Some basic parameter include:
the interval
2,6
specifying the minimum and maximum number of clones which can be increased as much as wanted. User can start to use this interval and increasing if the number of clones appear to be higher or close to the maximum.the number of restarts
400
for the coordinate-descent method. This value is typically enough to obtain a good solution close to the optimum, however an increase in this value allows to improve the search of a solution. This can be useful when observing a number of clusters significantly higher than usual.Random initializing seed with
${RANDOM}
.Number of parallel threads
${J}
There are also some important parameters which need to be tuned for special or noisy datasets. The details of these parameters are the following:
Maximum copy number without a WGD
-eD
and with a WGD-eT
. The specified values are typically enough to obtain the copy numbers of large CNAs. While higher values increase the number of reasonable solutions, the values can be increased to investigate the presence of large genomic regions with higher copy numbers. In particular, when the value0
is specified, then the maximum copy numbers are automatically chosen from the fractional copynumbers.Minimum clone proportion
-u
. The value depends on the power to identify tumor clones present in samples at low tumor proportions. The default value is reasonable for most of the datasets, but datasets with high noise may need higher values to avoid overfitting. We thus suggest, especially in these special cases, to repeat the hatchet step by considering increasing values of this parameter up to a maximum or until clone proportions are different from this threshold.Two parameters are used to control the elbow method during model selection to choose the best solution. The user should repeat this step with different values of these parameters, especially when one wants to investigate the presence of a single tumor clone or the presence of more tumor clones with small different CNAs and small clone proportions. These two parameters are the following:
Confidence in the presence of a single tumor clone
g
. This value determines the confidence in having a single tumor clone in several of the given samples. The user can investigate the hypothesis that a single tumor clone is present by increasing the confidence, e.g. using values of0.4, 0.5, ...

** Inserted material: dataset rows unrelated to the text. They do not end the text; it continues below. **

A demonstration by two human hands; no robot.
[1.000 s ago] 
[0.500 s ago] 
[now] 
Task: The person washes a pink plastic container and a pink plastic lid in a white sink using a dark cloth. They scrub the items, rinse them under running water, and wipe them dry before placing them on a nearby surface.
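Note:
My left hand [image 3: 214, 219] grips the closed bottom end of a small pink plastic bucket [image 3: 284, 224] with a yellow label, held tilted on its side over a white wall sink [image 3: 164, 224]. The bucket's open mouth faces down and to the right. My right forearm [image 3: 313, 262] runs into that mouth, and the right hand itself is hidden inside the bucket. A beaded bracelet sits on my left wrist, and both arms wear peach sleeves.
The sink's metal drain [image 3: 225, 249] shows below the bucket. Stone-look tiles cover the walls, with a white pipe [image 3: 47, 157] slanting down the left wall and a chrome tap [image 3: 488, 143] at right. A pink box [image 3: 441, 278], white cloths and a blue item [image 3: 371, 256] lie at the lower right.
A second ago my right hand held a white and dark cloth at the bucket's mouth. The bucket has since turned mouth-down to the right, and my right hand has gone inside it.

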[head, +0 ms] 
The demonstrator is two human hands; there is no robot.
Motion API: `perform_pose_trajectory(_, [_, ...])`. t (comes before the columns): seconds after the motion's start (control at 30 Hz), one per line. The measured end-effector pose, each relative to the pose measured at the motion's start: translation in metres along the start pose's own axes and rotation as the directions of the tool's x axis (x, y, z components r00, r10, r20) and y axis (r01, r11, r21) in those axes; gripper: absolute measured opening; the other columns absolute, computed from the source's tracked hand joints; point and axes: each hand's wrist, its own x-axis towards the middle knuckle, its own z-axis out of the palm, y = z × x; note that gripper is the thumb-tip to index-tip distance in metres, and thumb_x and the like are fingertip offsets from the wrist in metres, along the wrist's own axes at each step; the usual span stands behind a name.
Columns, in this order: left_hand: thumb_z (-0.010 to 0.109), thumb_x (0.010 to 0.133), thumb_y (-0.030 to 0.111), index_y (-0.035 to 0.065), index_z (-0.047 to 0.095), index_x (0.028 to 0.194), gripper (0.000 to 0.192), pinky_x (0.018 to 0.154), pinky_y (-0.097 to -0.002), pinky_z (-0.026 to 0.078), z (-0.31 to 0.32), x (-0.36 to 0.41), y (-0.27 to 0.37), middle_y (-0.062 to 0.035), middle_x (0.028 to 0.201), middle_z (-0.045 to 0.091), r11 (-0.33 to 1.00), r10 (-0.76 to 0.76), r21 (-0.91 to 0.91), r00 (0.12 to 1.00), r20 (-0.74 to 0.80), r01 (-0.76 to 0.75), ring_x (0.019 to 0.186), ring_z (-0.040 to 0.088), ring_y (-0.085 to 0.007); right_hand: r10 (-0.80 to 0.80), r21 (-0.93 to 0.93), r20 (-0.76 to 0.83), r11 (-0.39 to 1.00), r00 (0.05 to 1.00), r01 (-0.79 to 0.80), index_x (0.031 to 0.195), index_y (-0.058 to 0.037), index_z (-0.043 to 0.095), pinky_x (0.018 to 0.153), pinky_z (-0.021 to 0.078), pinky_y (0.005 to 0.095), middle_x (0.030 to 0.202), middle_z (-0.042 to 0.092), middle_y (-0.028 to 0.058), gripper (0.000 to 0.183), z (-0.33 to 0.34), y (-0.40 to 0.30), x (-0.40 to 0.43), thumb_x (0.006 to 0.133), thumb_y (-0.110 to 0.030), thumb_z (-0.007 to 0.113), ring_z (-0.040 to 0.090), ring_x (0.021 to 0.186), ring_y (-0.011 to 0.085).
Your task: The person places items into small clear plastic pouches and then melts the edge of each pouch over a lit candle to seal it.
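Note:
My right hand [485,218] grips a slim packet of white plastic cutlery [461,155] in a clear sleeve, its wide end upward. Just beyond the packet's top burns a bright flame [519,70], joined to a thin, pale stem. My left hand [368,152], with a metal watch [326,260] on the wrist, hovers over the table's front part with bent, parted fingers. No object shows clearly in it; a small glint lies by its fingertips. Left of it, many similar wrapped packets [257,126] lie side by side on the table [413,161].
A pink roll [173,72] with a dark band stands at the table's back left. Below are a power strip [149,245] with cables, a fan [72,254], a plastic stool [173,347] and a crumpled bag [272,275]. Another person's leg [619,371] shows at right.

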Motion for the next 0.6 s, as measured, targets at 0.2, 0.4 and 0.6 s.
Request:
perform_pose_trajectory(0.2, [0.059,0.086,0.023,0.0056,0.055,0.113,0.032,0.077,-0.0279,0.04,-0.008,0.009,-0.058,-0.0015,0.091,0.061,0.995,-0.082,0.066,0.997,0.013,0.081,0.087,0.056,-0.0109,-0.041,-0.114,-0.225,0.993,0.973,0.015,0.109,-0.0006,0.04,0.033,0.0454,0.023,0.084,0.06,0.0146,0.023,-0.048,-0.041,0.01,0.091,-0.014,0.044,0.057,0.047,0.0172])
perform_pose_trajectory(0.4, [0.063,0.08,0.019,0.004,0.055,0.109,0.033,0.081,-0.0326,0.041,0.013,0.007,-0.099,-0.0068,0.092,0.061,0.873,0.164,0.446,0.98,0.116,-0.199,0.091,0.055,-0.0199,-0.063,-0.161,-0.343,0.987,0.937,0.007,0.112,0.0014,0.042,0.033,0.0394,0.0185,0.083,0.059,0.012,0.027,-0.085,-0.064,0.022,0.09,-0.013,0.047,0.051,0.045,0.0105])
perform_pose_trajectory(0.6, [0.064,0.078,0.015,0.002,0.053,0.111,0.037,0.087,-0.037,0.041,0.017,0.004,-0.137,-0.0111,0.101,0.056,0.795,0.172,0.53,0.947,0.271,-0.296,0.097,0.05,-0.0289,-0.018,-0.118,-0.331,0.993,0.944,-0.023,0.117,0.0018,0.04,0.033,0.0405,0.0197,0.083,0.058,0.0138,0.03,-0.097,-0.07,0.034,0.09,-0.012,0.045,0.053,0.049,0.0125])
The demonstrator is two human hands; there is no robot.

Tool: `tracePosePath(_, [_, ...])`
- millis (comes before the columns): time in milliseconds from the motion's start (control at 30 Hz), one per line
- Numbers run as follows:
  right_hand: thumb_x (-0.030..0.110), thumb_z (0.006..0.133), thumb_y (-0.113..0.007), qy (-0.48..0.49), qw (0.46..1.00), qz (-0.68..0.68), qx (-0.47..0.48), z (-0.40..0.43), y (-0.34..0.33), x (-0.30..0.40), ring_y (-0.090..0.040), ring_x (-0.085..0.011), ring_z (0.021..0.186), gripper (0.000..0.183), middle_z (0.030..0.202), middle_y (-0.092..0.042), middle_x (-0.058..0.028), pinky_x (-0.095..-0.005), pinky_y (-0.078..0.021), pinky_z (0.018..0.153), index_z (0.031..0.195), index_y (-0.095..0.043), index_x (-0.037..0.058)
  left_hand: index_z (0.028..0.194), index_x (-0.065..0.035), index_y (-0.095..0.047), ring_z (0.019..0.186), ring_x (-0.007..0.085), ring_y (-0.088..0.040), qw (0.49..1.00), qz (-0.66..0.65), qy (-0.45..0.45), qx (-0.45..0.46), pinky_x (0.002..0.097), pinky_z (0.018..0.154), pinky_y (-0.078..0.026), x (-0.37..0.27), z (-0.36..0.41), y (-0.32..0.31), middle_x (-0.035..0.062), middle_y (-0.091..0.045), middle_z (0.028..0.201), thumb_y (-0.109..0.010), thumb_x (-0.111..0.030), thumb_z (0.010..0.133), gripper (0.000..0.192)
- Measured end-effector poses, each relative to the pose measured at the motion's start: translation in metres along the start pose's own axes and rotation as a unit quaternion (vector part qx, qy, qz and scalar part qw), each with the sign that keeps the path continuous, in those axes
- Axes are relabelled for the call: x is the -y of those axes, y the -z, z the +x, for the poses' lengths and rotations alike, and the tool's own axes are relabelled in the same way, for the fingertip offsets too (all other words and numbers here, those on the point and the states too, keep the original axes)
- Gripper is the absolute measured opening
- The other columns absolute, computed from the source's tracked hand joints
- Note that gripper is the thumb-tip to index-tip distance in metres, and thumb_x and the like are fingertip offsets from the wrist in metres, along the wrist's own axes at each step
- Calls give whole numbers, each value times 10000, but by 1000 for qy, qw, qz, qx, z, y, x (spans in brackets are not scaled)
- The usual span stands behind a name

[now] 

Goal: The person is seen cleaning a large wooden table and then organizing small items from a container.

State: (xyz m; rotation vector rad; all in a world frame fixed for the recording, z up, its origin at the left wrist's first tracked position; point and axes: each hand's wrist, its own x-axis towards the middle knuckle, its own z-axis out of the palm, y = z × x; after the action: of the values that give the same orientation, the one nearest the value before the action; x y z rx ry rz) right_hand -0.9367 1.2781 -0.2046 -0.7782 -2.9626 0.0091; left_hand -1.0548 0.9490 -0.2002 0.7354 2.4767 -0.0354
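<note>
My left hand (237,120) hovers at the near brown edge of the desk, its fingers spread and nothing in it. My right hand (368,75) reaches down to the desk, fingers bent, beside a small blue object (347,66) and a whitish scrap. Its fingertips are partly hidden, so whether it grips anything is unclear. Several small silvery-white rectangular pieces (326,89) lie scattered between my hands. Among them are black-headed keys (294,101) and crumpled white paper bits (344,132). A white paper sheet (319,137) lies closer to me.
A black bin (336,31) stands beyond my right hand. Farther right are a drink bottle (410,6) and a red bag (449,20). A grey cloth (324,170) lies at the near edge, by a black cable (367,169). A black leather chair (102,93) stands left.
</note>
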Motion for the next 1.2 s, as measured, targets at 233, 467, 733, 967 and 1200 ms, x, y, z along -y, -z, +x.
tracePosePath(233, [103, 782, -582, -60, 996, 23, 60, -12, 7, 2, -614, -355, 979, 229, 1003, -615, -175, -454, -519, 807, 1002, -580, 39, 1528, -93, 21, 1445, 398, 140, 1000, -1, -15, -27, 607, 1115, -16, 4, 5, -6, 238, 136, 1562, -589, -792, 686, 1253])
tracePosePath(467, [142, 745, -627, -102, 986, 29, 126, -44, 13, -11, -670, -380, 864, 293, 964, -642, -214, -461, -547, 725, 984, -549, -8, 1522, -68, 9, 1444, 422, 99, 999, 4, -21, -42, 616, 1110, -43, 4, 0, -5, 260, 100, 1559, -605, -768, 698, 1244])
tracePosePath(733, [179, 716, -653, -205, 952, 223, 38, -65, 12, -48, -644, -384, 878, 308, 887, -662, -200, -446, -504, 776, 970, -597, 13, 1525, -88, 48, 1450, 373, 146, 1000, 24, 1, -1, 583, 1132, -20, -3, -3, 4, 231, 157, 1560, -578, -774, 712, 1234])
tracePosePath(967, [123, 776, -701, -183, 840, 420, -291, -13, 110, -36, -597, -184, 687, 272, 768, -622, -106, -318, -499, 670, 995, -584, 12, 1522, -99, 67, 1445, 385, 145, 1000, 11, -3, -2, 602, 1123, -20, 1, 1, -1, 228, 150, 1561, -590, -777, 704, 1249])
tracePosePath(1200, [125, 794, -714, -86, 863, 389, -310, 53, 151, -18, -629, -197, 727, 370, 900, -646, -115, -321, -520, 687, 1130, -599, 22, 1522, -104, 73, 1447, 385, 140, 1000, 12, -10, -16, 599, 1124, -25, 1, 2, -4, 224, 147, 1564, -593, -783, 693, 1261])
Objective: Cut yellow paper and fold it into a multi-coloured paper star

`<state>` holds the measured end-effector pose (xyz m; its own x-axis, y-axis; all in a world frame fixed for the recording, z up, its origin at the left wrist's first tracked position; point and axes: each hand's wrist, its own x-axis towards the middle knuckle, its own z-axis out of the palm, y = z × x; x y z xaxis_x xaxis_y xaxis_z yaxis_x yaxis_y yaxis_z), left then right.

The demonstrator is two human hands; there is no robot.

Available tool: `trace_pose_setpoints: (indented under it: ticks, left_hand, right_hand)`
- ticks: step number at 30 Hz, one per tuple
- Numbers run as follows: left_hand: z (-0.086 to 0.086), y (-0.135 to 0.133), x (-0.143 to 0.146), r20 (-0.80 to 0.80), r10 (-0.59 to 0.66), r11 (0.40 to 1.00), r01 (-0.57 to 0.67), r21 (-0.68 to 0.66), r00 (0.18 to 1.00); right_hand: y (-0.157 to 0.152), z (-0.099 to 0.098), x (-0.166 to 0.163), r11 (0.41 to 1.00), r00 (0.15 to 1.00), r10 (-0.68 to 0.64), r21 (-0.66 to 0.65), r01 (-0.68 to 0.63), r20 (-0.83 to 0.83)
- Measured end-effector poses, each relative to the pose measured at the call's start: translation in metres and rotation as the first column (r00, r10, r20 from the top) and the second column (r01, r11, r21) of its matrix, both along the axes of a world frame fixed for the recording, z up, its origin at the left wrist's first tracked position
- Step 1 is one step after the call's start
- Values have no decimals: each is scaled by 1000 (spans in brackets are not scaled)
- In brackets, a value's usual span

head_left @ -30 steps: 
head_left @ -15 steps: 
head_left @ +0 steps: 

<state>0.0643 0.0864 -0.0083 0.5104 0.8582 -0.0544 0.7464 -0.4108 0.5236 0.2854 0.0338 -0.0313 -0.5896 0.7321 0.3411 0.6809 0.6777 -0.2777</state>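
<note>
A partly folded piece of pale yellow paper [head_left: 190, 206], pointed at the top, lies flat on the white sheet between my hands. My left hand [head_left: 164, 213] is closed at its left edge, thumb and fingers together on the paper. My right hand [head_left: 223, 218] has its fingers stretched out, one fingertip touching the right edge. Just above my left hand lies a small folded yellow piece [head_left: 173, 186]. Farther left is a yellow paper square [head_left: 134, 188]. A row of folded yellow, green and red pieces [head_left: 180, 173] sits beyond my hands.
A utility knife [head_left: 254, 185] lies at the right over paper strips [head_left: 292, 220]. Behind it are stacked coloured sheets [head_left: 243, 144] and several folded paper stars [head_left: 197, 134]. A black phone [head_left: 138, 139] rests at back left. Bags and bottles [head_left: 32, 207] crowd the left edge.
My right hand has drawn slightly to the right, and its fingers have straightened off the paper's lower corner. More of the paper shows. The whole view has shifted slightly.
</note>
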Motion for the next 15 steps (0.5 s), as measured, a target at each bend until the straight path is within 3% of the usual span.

. Vice versa, the confidence is lowered by decreasing these values. For example, one can do that to investigate the presence of tumor clones with small CNAs or small proportions.Sensitivity
l
. This value determines the sensitivity of the method. Lower values correspond to higher sensitivities which allow to consider solutions with a higher number of clones. The user can decrease this value for investigating the presence of more tumor clones, especially tumor clones with small different CNAs or present in small proportions.
plot-cn¶
cd ../${SUM}
python3 -m hatchet plot-cn ../${RES}/best.bbc.ucn
plot-cn produces informative and summary plots for the inferred results. Examples and details of these plots are reported here.